* _WHAT TO DO_
Of all the lines in the entries below, give again exactly those starting at the line containing "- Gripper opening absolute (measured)" and ending at the line containing "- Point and", both ends included, and no others.

* _LISTED RECORDS_
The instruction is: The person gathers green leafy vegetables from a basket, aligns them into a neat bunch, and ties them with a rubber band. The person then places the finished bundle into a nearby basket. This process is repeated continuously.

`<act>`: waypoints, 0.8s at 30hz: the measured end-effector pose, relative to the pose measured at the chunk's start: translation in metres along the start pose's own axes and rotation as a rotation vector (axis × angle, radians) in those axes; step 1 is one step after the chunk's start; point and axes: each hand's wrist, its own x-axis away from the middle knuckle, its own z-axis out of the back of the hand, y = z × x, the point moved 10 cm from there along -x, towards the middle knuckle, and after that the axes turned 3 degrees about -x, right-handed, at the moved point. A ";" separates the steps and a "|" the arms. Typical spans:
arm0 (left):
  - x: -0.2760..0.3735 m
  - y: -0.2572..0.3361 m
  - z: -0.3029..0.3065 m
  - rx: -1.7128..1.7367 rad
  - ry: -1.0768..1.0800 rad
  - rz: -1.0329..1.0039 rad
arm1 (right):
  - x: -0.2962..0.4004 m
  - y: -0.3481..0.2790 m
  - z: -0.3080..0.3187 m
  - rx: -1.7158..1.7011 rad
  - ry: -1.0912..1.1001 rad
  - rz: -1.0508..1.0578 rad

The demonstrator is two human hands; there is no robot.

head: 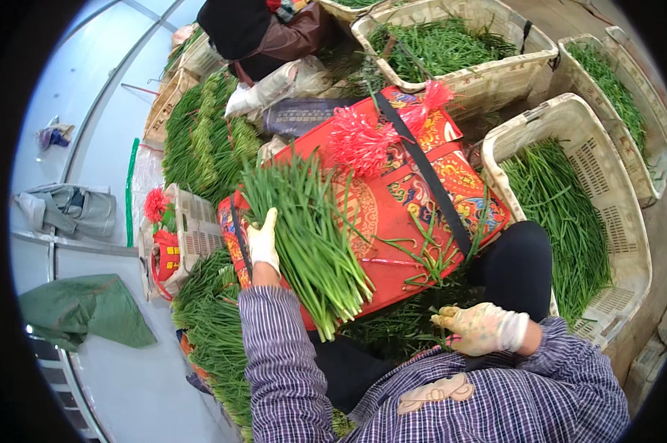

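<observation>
A loose bunch of garlic chives [311, 238] lies across a red patterned fabric case [378, 277] in front of me, its pale cut ends towards my lap. My left hand [264, 243], in a cream work glove, grips the bunch at its left side, with the thumb uppermost and the other fingers mostly hidden. Several stray chive leaves [430, 249] are scattered on the right part of the case. Close to my lap is my right hand [477, 328], in a stained glove with the fingers bent. A bit of pink shows beneath it; whether the fingers hold anything is unclear.
Plastic crates of chives stand at right [624, 243] and at the back [477, 83]. Stacked chive bundles [209, 133] line the left, beside a small crate [195, 221]. Pink tassels [361, 141] and a black strap [422, 171] top the case. Another person [239, 27] is beyond.
</observation>
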 end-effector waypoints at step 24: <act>0.130 0.002 0.003 -0.348 -0.149 -0.171 | -0.151 -0.106 0.053 0.362 0.396 0.406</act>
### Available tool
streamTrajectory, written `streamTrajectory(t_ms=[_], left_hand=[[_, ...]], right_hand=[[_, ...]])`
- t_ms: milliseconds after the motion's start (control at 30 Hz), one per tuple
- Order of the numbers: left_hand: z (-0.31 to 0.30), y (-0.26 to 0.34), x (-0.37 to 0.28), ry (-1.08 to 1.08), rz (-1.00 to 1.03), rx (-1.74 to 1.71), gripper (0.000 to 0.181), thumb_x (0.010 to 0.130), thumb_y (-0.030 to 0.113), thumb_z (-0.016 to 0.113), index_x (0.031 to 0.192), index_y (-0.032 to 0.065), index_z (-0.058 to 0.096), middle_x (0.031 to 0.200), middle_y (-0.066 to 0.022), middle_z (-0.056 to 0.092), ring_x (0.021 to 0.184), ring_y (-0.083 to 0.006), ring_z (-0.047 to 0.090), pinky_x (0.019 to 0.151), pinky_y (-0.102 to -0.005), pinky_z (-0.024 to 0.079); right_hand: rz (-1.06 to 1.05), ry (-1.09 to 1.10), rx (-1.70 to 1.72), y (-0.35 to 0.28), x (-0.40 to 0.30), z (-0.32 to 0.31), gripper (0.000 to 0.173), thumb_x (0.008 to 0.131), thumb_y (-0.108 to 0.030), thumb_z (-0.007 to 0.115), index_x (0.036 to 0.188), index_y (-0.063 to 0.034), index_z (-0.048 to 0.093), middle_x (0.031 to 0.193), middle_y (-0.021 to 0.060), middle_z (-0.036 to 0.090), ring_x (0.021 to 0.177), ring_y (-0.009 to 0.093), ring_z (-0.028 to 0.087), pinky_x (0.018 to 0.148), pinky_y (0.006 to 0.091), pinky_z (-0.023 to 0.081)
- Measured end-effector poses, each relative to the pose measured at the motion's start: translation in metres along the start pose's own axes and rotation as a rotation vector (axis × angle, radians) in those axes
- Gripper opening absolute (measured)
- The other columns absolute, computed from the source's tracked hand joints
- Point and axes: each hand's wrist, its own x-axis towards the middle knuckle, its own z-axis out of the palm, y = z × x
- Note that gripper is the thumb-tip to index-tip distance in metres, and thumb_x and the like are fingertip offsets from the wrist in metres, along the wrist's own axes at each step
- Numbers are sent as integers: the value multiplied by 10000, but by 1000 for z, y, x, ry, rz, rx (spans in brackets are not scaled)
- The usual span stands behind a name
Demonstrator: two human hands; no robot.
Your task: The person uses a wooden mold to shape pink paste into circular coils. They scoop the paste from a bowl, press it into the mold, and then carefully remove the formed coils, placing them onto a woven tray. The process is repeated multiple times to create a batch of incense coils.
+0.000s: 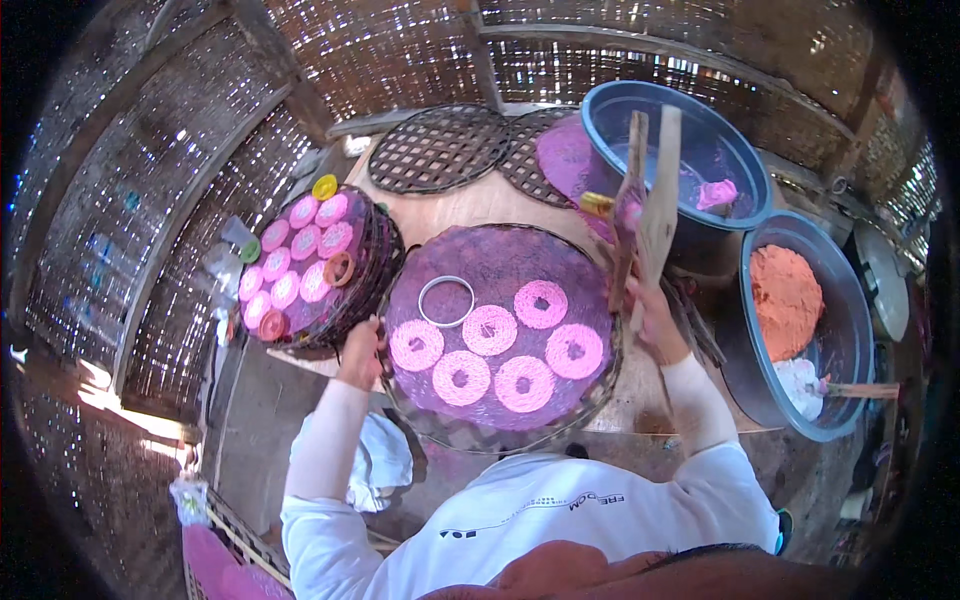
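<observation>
My left hand point(361, 354) grips the left rim of a round woven tray point(504, 441) covered with a purple-stained sheet point(495, 251). Several pink ring-shaped pieces made of fine dough-like strands point(490, 330) lie on the sheet. A thin white ring point(421, 300) rests there too, around a bare spot. My right hand point(654, 319) is closed around the lower end of a wooden two-armed press point(660, 202), raised beside the tray's right edge. Pink paste clings between its arms, and a brass-coloured cylinder point(596, 203) sticks out on its left.
Stacked trays point(352, 319) with pink pieces and coloured rings stand at left. Lattice trays point(439, 148) lie behind. At right are a blue tub point(757, 176) with a pink lump point(716, 194) and another tub point(866, 345) with orange dough point(786, 300) and white paste point(799, 386).
</observation>
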Motion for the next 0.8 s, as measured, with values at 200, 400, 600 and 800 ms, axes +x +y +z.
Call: streamTrajectory(t_ms=[200, 400, 600, 800], left_hand=[[0, -106, -58, 31, 59, -493, 261, 923, 183, 302, 847, 98, 536, 740, -9, 552, 604, -129, 498, 590, -272, 442], [38, -153, -117, 174, 120, -743, 254, 948, 200, 294, 815, 125, 497, 691, 39, 474, 546, -67, 367, 510, -213, 327], [61, -177, -148, 70, -69, -806, 156, 902, 161, 411, 971, 103, 539, 822, 2, 534, 726, -128, 457, 714, -272, 385], [11, -183, -106, 493, 358, -160, 242, 828, 182, 549, 1036, 67, 506, 836, 16, 502, 765, -95, 467, 721, -252, 386]], right_hand=[[283, -175, -16, 32, 96, -13, 425, 819, -286, 558, 1143, -20, 487, 884, 47, 582, 781, 138, 565, 688, 267, 467], [167, -291, -249, 25, 141, 25, 299, 805, -276, 578, 974, -32, 545, 790, 43, 573, 711, 128, 548, 635, 261, 441], [139, -508, -345, -17, 110, 78, 283, 784, -226, 625, 970, -28, 546, 750, 22, 552, 619, 91, 513, 541, 233, 410], [180, -631, -361, -71, 44, 114, 308, 760, -220, 660, 960, -17, 544, 732, 5, 538, 602, 62, 488, 495, 217, 373]])
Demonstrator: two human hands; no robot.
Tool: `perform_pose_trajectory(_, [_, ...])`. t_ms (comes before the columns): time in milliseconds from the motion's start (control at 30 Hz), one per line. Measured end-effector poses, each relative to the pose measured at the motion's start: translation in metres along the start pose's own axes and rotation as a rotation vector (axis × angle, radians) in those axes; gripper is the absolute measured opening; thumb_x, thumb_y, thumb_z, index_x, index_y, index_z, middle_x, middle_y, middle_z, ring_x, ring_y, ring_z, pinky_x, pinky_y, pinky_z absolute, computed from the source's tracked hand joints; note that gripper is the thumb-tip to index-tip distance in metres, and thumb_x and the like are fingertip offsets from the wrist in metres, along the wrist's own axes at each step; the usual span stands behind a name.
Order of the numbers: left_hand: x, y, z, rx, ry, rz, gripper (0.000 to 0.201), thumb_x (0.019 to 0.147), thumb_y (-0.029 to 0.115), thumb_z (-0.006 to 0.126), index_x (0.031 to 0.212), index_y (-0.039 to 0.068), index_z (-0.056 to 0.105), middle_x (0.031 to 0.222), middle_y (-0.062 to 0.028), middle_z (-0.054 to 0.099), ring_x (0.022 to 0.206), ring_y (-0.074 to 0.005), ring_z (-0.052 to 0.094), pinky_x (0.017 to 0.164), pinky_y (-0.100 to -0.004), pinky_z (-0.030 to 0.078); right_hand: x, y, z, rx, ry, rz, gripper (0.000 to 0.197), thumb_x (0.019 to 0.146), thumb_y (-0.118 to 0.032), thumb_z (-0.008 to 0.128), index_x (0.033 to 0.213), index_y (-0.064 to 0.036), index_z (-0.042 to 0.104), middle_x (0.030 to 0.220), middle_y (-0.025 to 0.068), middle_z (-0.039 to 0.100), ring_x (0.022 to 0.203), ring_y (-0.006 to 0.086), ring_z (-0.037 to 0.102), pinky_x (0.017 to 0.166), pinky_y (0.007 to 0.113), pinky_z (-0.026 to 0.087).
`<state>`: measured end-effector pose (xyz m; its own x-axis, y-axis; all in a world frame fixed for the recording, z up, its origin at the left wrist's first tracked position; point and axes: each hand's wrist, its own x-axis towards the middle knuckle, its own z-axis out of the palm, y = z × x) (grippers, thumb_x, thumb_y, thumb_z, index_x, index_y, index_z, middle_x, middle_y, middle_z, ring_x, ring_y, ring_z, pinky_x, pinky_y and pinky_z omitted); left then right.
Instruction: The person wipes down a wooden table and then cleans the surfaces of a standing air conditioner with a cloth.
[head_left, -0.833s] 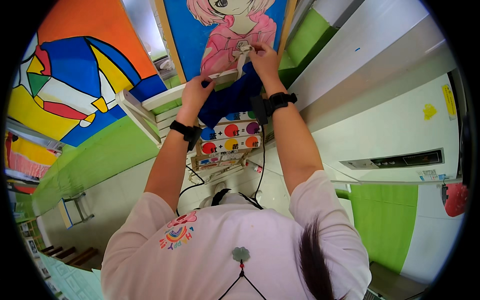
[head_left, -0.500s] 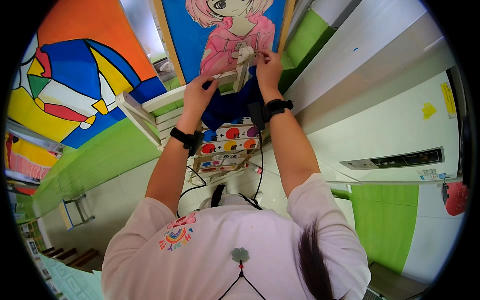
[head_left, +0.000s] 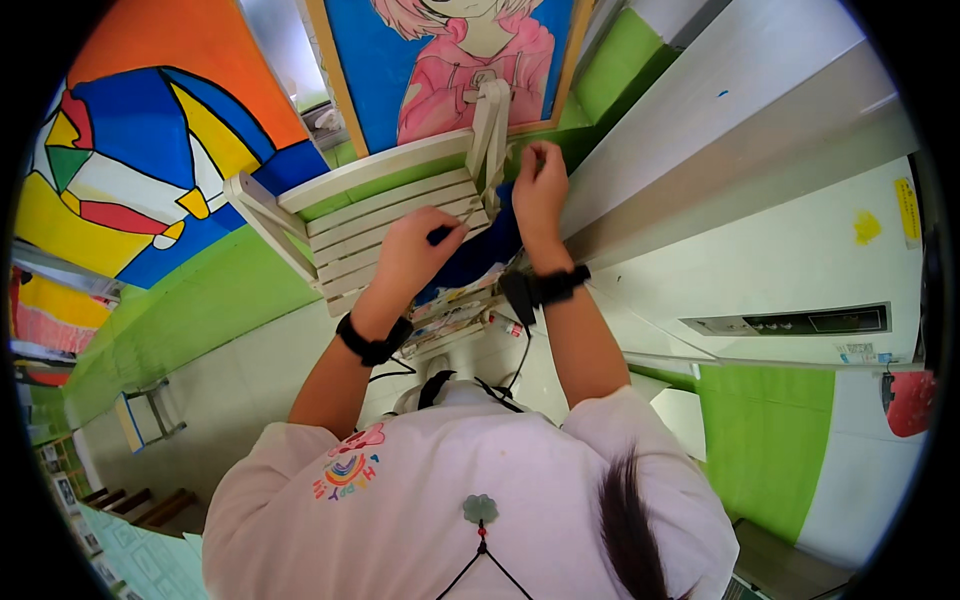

* _RESPONSE FOR THIS EXERCISE_
- Gripper opening absolute (measured)
- The other columns absolute, computed from the source's tracked hand joints
- Point and axes: each hand's wrist, its own x-axis towards the middle knuckle, its own z-axis out of the palm, y = z × x

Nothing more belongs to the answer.